Faster Game Solving via Asymmetry of Step Sizes
Abstract
Abstract Counterfactual Regret Minimization (CFR) algorithms are widely used to compute a Nash equilibrium (NE) in two-player zero-sum imperfect-information extensive-form games (IIGs). Among them, Predictive CFR+ (PCFR+) is particularly powerful, achieving an exceptionally fast empirical convergence rate via the prediction in many games. However, the empirical convergence rate of PCFR+ would significantly degrade if the prediction is inaccurate, leading to unstable performance on certain IIGs. To enhance the robustness of PCFR+, we propose Asymmetric PCFR+ (APCFR+), which employs an adaptive asymmetry of step sizes between the updates of implicit and explicit accumulated counterfactual regrets to mitigate the impact of the prediction inaccuracy on convergence.

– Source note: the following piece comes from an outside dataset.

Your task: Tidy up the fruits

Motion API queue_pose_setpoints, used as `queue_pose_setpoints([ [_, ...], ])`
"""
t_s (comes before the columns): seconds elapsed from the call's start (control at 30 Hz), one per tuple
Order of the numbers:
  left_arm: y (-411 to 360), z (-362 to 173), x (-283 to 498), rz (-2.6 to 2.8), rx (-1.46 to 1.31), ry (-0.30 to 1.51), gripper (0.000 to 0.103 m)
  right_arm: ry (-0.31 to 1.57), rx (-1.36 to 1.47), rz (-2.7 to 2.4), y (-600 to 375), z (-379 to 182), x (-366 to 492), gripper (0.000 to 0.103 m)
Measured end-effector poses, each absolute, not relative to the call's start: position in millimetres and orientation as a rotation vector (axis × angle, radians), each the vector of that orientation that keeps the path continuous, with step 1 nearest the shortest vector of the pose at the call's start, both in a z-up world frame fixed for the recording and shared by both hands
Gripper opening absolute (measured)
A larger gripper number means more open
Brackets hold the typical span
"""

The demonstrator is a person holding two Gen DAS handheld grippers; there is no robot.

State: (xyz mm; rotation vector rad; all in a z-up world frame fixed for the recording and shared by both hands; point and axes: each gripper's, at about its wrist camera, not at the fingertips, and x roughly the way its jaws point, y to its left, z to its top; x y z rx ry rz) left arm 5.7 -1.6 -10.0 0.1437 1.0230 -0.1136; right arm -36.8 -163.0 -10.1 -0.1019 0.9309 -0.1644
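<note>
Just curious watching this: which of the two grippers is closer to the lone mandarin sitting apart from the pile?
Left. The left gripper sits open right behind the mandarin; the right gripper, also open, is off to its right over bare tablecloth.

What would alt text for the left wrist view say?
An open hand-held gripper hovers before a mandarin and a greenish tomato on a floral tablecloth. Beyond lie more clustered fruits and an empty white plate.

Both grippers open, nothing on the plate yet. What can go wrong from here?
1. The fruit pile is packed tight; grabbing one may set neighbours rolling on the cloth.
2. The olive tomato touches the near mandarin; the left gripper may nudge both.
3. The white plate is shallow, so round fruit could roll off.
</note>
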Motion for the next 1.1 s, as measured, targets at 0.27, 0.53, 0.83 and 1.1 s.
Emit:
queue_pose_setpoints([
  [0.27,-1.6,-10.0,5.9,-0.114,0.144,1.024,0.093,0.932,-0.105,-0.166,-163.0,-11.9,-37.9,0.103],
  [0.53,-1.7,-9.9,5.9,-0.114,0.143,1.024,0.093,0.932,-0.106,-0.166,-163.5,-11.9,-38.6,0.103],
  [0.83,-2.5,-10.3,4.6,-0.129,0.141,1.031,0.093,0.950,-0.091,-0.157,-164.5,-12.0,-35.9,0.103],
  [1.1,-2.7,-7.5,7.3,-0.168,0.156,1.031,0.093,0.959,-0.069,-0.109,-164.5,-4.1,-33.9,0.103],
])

We present a theoretical analysis demonstrating why APCFR+ can enhance the robustness. To the best of our knowledge, we are the first to propose the asymmetry of step sizes, a simple yet novel technique that effectively improves the robustness of PCFR+. Then, to reduce the difficulty of implementing APCFR+ caused by the adaptive asymmetry, we propose a simplified version of APCFR+ called Simple APCFR+ (SAPCFR+), which uses a fixed asymmetry of step sizes to enable only a single-line modification compared to original PCFR+. Experimental results on five standard IIG benchmarks and two heads-up no-limit Texas Hold’em (HUNL) Subagems show that (i) both APCFR+ and SAPCFR+ outperform PCFR+ in most of the tested games, (ii) SAPCFR+ achieves a comparable empirical convergence rate with APCFR+, and (iii) our approach can be generalized to improve other CFR algorithms, e.g., Discount CFR (DCFR).